TASK OBJECTIVE
Print, exactly as they appear in the listing below, the lines from the line with "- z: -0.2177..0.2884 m" to the line with "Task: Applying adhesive", with both end lines kept.

DATA
• • • • • • •

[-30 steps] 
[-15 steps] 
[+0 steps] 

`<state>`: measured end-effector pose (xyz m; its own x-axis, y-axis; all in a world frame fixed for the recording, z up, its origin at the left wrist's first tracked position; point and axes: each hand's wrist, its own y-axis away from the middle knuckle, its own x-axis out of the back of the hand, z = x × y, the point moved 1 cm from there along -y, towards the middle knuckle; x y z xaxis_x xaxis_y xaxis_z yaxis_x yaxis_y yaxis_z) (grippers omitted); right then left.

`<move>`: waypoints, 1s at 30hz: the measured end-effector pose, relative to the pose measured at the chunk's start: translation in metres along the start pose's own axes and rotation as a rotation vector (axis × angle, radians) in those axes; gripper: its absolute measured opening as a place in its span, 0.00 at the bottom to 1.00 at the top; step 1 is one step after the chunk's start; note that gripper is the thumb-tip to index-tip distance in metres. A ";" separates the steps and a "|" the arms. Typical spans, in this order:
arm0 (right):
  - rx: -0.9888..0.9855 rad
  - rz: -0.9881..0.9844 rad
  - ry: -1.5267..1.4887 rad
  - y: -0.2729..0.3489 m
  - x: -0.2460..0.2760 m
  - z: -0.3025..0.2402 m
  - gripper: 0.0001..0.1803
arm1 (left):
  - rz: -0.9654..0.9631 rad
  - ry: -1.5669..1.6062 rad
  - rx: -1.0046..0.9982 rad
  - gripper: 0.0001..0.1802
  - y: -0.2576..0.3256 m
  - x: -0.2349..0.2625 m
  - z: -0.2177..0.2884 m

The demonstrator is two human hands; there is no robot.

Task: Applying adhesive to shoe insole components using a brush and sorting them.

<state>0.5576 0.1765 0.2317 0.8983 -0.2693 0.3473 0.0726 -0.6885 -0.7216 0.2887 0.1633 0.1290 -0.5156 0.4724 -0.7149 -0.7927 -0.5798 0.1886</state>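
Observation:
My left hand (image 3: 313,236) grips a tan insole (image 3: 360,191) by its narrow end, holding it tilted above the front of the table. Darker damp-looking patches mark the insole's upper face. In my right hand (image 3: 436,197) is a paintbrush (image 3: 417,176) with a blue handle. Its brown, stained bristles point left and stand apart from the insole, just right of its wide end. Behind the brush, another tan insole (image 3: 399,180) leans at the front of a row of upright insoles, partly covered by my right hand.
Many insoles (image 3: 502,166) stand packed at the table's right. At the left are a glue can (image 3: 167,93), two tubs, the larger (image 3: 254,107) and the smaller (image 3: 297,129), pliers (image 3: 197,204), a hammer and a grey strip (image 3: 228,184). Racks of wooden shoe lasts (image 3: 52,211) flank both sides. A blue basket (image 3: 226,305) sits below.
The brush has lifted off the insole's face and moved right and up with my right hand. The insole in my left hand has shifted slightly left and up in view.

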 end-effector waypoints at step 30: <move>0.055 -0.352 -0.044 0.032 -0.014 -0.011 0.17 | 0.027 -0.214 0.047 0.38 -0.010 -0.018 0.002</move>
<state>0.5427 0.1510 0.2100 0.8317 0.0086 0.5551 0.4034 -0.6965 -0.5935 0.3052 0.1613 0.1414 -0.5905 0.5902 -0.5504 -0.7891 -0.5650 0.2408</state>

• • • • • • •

SOLUTION TO THE PROBLEM
  - z: -0.2177..0.2884 m

The demonstrator is two human hands; there is no robot.

Task: Applying adhesive to shoe insole components using a brush and sorting them.

The answer is complete.